What Lies Beyond the Stars
“The only negative effect of this strange book was the growing sense that something was drastically wrong with Adam’s own life. He had taken a wrong turn long ago, forgotten some essential something-or-other, and now the fog of habit and conformity had grown so thick around him, he might not ever remember what it was.”
Adam Sheppard coasts through his life as a very successful programmer until, prompted by a recurring dream of his childhood, he feels compelled to return to his boyhood home in Mendocino, California. While walking on the cliffs one night, Adam meets a beautiful and strangely familiar redheaded woman who he later finds out was a childhood friend. This seemingly coincidental meeting will change Adam’s life if he is willing to let go of the constraints of his “normal” life.
Though I am not generally a reader of science fiction or technology-related fiction, I found Michael Goorjian’s What Lies Beyond the Stars to be so much more and therefore a rather pleasant surprise.
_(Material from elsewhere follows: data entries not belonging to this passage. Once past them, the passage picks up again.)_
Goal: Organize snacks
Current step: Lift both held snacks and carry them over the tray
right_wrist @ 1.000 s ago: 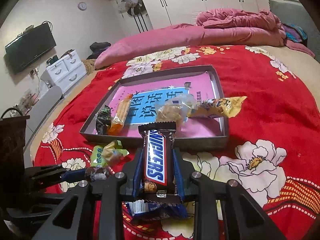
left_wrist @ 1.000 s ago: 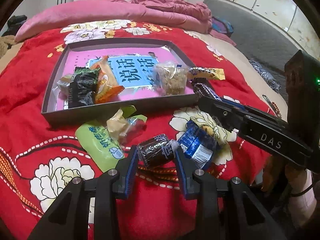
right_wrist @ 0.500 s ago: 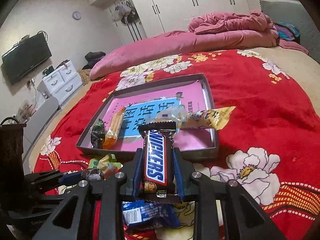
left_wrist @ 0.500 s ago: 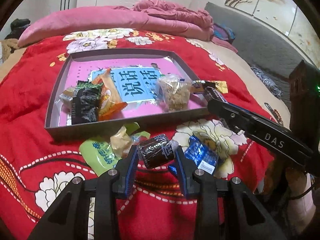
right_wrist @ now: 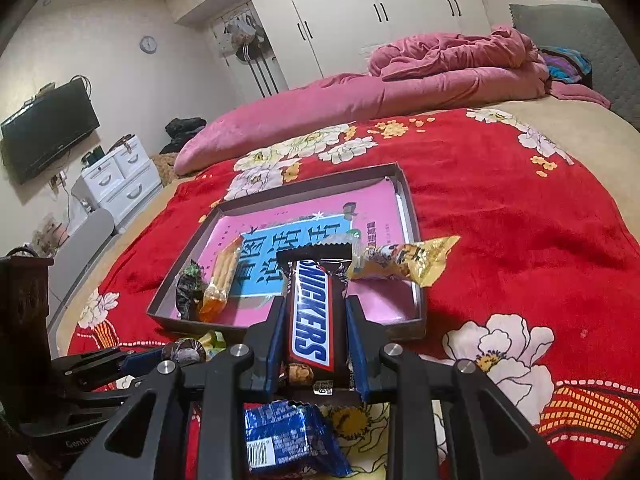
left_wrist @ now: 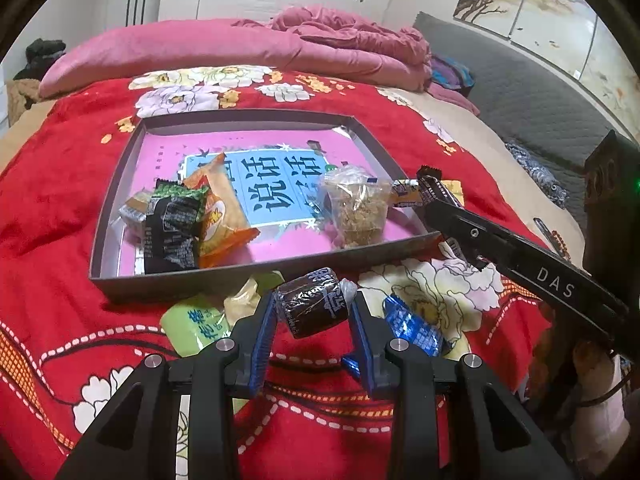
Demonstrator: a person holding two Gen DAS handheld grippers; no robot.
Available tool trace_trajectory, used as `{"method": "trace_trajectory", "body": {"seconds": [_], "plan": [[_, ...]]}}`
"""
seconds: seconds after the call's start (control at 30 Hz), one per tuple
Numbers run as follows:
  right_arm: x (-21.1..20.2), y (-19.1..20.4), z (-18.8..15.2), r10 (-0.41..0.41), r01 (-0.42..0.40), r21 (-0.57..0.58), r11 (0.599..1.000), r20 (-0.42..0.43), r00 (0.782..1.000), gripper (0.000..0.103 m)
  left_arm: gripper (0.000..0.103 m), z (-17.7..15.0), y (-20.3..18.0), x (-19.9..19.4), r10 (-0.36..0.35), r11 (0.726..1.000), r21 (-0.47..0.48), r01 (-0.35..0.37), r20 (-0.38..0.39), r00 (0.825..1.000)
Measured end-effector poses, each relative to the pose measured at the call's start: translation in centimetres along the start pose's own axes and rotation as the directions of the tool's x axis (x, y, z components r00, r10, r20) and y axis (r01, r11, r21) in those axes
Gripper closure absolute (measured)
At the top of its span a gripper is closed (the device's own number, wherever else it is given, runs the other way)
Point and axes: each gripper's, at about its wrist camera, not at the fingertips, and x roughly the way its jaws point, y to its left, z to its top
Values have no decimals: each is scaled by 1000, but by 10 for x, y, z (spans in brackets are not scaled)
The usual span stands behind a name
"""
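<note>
Red floral blanket (left_wrist: 60, 184) is carrying shallow grey tray (left_wrist: 116, 200), already holding several snacks. Right gripper (right_wrist: 316, 316) is clamping Snickers bar (right_wrist: 312, 312) over the tray's near wall. Left gripper (left_wrist: 314, 312) is pinching dark wrapped candy (left_wrist: 310, 308) above the blanket, just short of the tray.

Two handheld grippers, both angled downward, each clamped on a snack.
The left gripper (left_wrist: 313, 314) pinches a dark round wrapped candy (left_wrist: 311, 307) between blue pads; the right gripper (right_wrist: 315, 322) grips a Snickers bar (right_wrist: 313, 312) lengthwise, reaching in from the right.
</note>
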Motion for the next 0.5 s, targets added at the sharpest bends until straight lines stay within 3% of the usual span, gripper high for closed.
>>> {"method": "trace_trajectory", "body": {"seconds": [0.5], "plan": [[8, -7, 11, 2, -3, 27, 1000, 30, 1000, 74, 66, 14, 6, 9, -17, 1000, -26, 18, 23, 1000]]}}
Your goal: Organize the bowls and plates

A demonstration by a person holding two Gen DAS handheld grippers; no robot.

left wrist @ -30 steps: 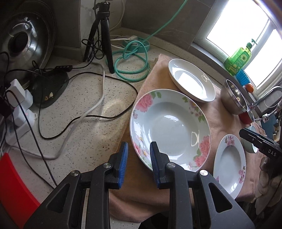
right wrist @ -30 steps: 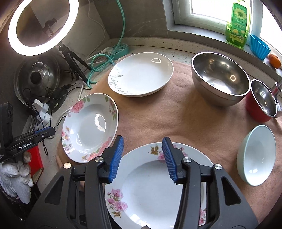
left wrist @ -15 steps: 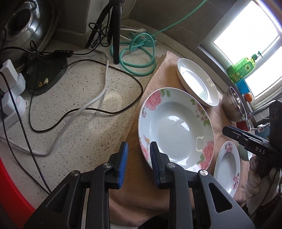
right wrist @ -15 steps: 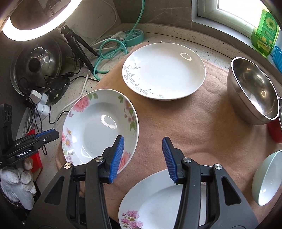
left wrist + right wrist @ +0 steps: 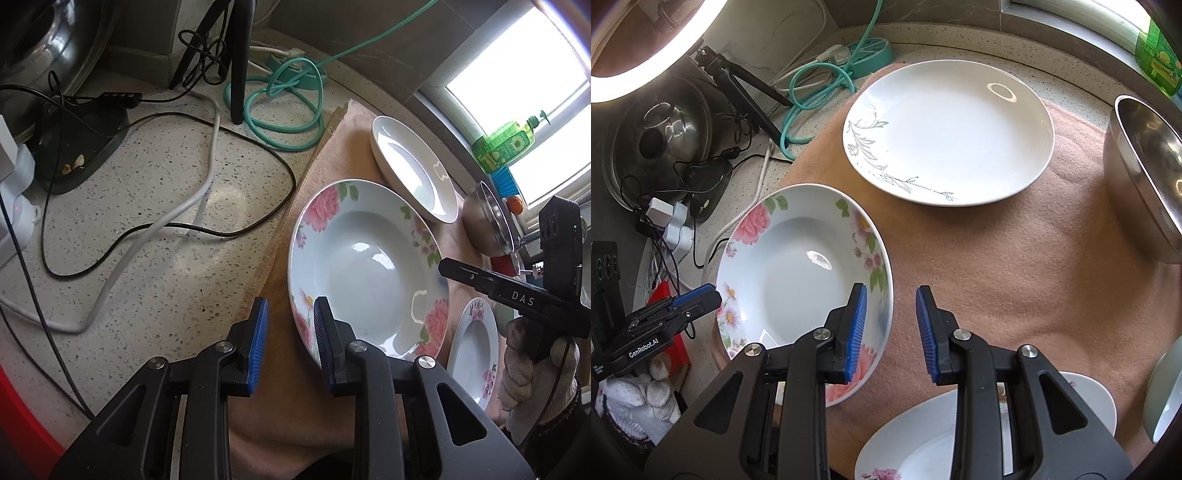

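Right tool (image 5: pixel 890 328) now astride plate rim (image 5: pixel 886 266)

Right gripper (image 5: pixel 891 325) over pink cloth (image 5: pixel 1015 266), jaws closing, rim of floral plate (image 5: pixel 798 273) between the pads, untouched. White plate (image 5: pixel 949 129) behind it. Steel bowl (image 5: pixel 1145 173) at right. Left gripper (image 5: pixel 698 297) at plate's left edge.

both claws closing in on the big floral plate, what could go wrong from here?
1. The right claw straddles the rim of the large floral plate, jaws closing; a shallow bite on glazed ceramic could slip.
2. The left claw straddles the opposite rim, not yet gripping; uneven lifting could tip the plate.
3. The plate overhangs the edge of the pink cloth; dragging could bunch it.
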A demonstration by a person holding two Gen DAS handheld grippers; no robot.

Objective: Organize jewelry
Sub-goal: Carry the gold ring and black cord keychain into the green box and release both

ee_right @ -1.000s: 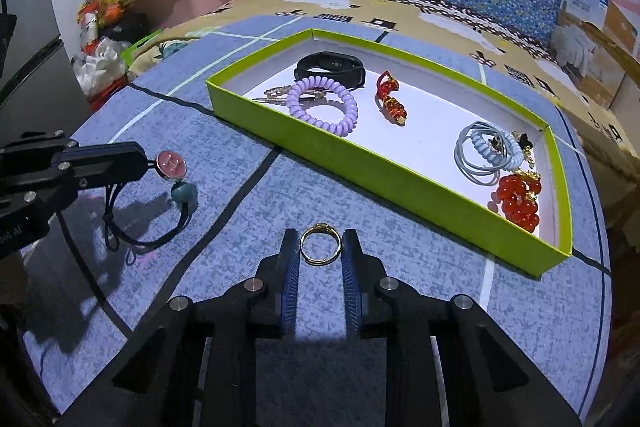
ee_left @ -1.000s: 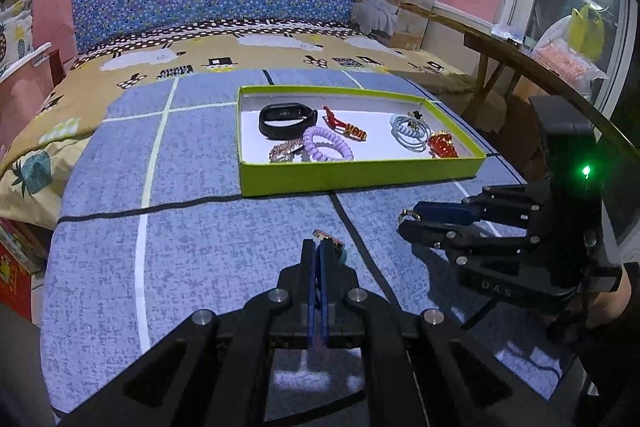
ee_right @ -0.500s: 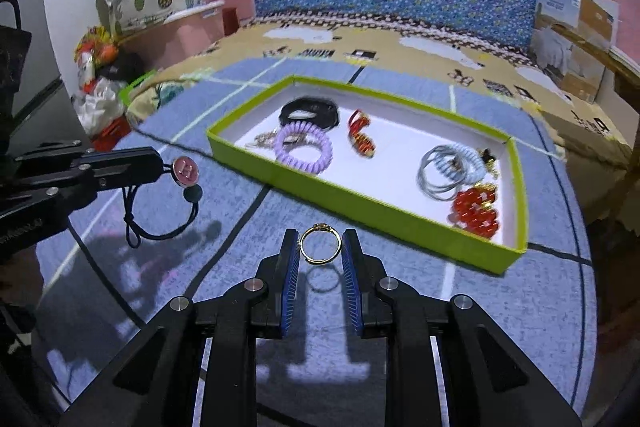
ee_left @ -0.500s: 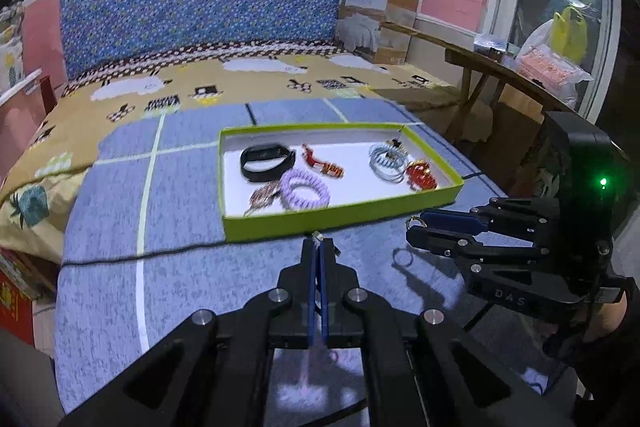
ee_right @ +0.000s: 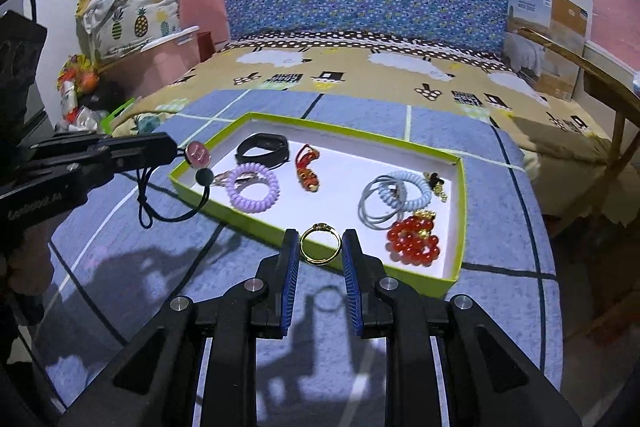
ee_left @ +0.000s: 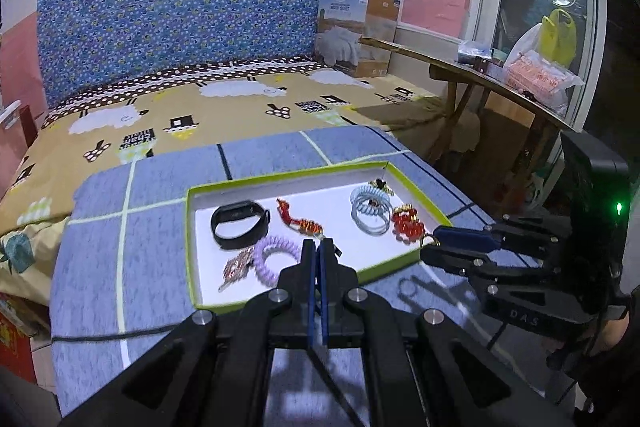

Goorjian explores the dangers of a technology-dependent society but does not beat the reader over the head with the normal doom and gloom the genre usually exhibits. Even the discussions of computer theory are written so that, even if the reader has no background in programming, they are easy to understand. The ending is hopeful, not just for the main characters but for society in general, and that is truly refreshing.
The settings are vividly rendered and, for instance, when Beatrice describes lying on the deck of her boat in the middle of the ocean and looking at the stars, the reader wants nothing more than to experience this magic for themselves.
The explanations of the theories of alternate existences bring about the sort of soul-searching questions we all should be asking ourselves. This novel will put many readers on a much-needed path to inner peace and healing.